» **Exercise prompt**
Pull every line holding the word "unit" from the data below and copy it.

» **Dataset section**
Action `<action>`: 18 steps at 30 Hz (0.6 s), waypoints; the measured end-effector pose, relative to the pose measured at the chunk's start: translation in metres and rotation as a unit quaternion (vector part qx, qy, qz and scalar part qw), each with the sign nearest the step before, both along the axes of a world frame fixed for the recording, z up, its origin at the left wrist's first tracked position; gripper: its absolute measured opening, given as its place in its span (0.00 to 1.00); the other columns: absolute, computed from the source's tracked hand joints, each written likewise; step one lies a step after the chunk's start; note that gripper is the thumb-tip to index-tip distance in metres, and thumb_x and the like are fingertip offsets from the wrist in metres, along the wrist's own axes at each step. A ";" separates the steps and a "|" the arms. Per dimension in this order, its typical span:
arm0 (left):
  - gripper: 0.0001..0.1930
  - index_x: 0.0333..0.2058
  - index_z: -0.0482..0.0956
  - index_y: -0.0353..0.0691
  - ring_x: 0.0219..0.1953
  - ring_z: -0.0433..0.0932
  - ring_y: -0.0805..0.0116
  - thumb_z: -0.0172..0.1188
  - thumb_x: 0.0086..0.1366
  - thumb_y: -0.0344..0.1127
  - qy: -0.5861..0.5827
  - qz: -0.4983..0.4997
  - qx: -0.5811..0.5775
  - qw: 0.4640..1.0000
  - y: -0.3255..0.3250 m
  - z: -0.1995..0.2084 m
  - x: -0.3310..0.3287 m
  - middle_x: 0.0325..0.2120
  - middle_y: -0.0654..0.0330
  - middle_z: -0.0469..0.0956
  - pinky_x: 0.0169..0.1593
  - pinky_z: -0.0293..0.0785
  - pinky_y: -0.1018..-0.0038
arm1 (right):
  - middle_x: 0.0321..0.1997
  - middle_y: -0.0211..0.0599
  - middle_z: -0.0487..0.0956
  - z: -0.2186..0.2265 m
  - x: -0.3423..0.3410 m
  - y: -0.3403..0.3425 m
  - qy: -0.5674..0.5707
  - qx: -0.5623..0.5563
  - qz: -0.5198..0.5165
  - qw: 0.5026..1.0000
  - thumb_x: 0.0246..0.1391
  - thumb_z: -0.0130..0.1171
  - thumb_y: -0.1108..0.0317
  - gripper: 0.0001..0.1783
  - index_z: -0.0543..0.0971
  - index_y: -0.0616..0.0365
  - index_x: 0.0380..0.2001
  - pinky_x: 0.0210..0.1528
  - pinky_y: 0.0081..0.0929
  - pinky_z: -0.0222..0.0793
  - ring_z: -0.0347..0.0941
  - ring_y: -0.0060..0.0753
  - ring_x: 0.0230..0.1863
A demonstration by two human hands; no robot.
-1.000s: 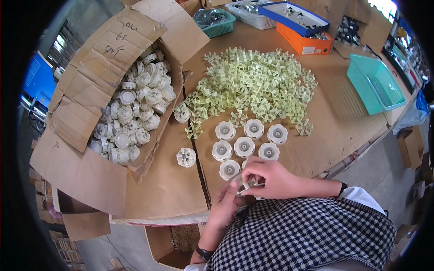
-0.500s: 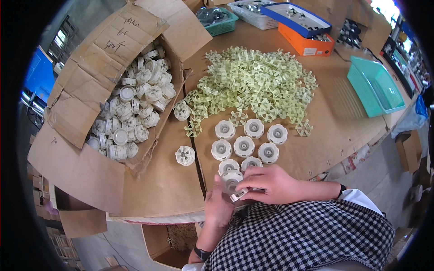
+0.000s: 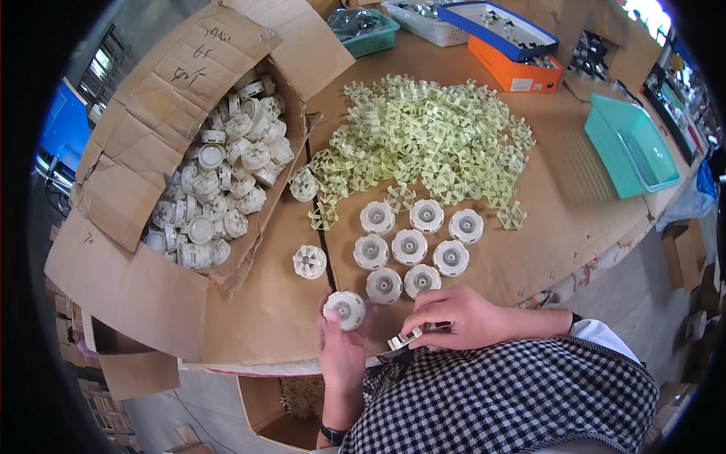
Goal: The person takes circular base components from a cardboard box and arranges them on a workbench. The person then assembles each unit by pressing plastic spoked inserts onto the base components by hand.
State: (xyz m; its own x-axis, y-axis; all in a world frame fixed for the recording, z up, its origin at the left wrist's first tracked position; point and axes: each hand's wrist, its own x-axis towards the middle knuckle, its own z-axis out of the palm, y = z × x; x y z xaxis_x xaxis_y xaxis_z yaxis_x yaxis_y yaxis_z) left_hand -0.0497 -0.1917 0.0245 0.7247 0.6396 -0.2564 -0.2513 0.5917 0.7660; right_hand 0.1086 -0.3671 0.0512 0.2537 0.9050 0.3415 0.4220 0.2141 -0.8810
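A white round plastic housing (image 3: pixel 345 311) with a grey recessed centre is held in the fingers of my left hand (image 3: pixel 342 356), by the table's near edge. To its right, my right hand (image 3: pixel 454 319) pinches a small off-white plastic part (image 3: pixel 404 338) with notched edges, seen nearly edge-on; its full shape is hidden. Just beyond my hands, several like housings (image 3: pixel 409 247) stand in loose rows, recessed side up. Left of them sits a round white piece with a spoked top (image 3: pixel 309 262). Farther back spreads a heap of pale green spoked plastic pieces (image 3: pixel 431 136).
At the left, an open cardboard box (image 3: pixel 166 129) is filled with white round parts (image 3: pixel 227 166). A green plastic basket (image 3: pixel 628 147) stands at the right edge. At the back are an orange box (image 3: pixel 514 68), a blue tray (image 3: pixel 495 30) and a teal basket (image 3: pixel 363 34).
My hands have moved apart. The left has carried the housing leftward, away from the rows, while the right keeps the small part and has shifted slightly toward me.
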 end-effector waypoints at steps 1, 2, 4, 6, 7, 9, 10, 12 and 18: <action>0.25 0.67 0.56 0.39 0.53 0.80 0.50 0.51 0.77 0.39 0.001 -0.001 0.001 1.000 0.003 -0.002 -0.004 0.54 0.48 0.74 0.60 0.76 0.52 | 0.31 0.30 0.77 -0.002 0.001 0.000 0.016 0.000 -0.002 1.000 0.52 0.73 0.67 0.13 0.83 0.53 0.41 0.26 0.26 0.69 0.74 0.28 0.24; 0.28 0.66 0.58 0.38 0.52 0.79 0.53 0.57 0.72 0.35 0.086 -0.025 0.123 0.988 0.005 -0.006 -0.011 0.54 0.49 0.74 0.60 0.76 0.54 | 0.31 0.30 0.77 -0.002 0.000 0.001 0.018 0.001 -0.001 1.000 0.52 0.73 0.67 0.13 0.83 0.53 0.41 0.26 0.26 0.69 0.74 0.28 0.24; 0.32 0.66 0.59 0.38 0.51 0.79 0.56 0.64 0.68 0.31 0.171 -0.049 0.241 0.954 0.007 -0.012 -0.013 0.54 0.50 0.73 0.61 0.75 0.56 | 0.30 0.31 0.77 -0.002 -0.001 0.001 0.034 0.005 0.000 0.999 0.52 0.73 0.67 0.13 0.83 0.54 0.41 0.27 0.26 0.69 0.74 0.27 0.24; 0.37 0.61 0.66 0.37 0.51 0.78 0.53 0.75 0.55 0.31 0.222 -0.038 0.424 0.877 0.010 -0.016 -0.010 0.54 0.49 0.72 0.59 0.74 0.58 | 0.30 0.31 0.77 -0.004 -0.001 0.003 0.036 0.006 0.003 0.999 0.52 0.73 0.67 0.13 0.83 0.54 0.41 0.27 0.26 0.69 0.74 0.27 0.24; 0.37 0.61 0.66 0.37 0.51 0.78 0.53 0.75 0.55 0.31 0.224 -0.037 0.425 0.877 0.010 -0.014 -0.007 0.54 0.49 0.72 0.59 0.74 0.58 | 0.30 0.31 0.77 -0.005 -0.001 0.003 0.037 0.006 0.004 0.999 0.53 0.73 0.67 0.13 0.83 0.54 0.41 0.27 0.26 0.69 0.74 0.27 0.24; 0.35 0.54 0.74 0.35 0.53 0.75 0.49 0.79 0.47 0.34 0.261 -0.016 0.686 0.679 0.007 -0.009 0.002 0.54 0.46 0.72 0.57 0.72 0.59 | 0.30 0.31 0.77 -0.007 -0.001 0.004 0.043 0.009 0.005 0.999 0.53 0.73 0.66 0.13 0.83 0.54 0.41 0.27 0.26 0.69 0.73 0.27 0.24; 0.34 0.50 0.77 0.35 0.56 0.72 0.45 0.81 0.42 0.35 0.270 -0.009 0.668 0.694 0.004 -0.010 0.007 0.54 0.45 0.71 0.59 0.70 0.56 | 0.30 0.31 0.77 -0.008 -0.001 0.004 0.048 0.011 0.005 0.999 0.53 0.73 0.66 0.13 0.83 0.54 0.41 0.27 0.26 0.69 0.73 0.27 0.24; 0.35 0.51 0.77 0.36 0.57 0.71 0.45 0.81 0.42 0.35 0.284 -0.008 0.693 0.663 0.006 -0.010 0.016 0.54 0.46 0.71 0.59 0.70 0.56 | 0.30 0.31 0.77 -0.010 0.000 0.003 0.051 0.010 0.002 0.999 0.53 0.73 0.66 0.13 0.83 0.54 0.41 0.27 0.26 0.69 0.73 0.27 0.24; 0.33 0.52 0.76 0.36 0.58 0.69 0.45 0.80 0.47 0.39 0.284 -0.015 0.713 0.641 0.023 -0.018 0.037 0.54 0.48 0.70 0.60 0.68 0.56 | 0.30 0.32 0.77 -0.017 0.001 0.002 0.076 0.011 0.007 0.997 0.54 0.72 0.67 0.13 0.84 0.55 0.42 0.27 0.26 0.69 0.73 0.27 0.25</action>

» **Written response**
Action `<action>`: 18 steps at 30 Hz (0.6 s), waypoints; the measured end-effector pose, relative to the pose measured at the chunk's start: translation in metres and rotation as a unit quaternion (vector part qx, qy, qz and scalar part qw), each with the sign nearest the step before, both along the axes of a world frame fixed for the recording, z up, its origin at the left wrist's first tracked position; gripper: its absolute measured opening, given as its place in its span (0.00 to 1.00); the other columns: absolute, computed from the source's tracked hand joints, each written likewise; step one lies a step after the chunk's start; note that gripper is the thumb-tip to index-tip distance in metres, and thumb_x and the like are fingertip offsets from the wrist in metres, along the wrist's own axes at each step. A ";" separates the steps and a "|" the arms. Per dimension in this order, its typical span:
Goal: The person takes circular base components from a cardboard box and arranges them on a workbench. The person then assembles each unit by pressing plastic spoked inserts onto the base components by hand.

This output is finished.